### Dataset content
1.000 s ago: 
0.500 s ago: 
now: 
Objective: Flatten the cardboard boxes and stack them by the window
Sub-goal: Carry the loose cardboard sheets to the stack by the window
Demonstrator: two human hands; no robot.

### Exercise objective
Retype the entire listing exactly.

### Your response
1.000 s ago: 
0.500 s ago: 
now: 
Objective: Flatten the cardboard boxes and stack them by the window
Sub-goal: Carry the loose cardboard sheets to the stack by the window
Demonstrator: two human hands; no robot.

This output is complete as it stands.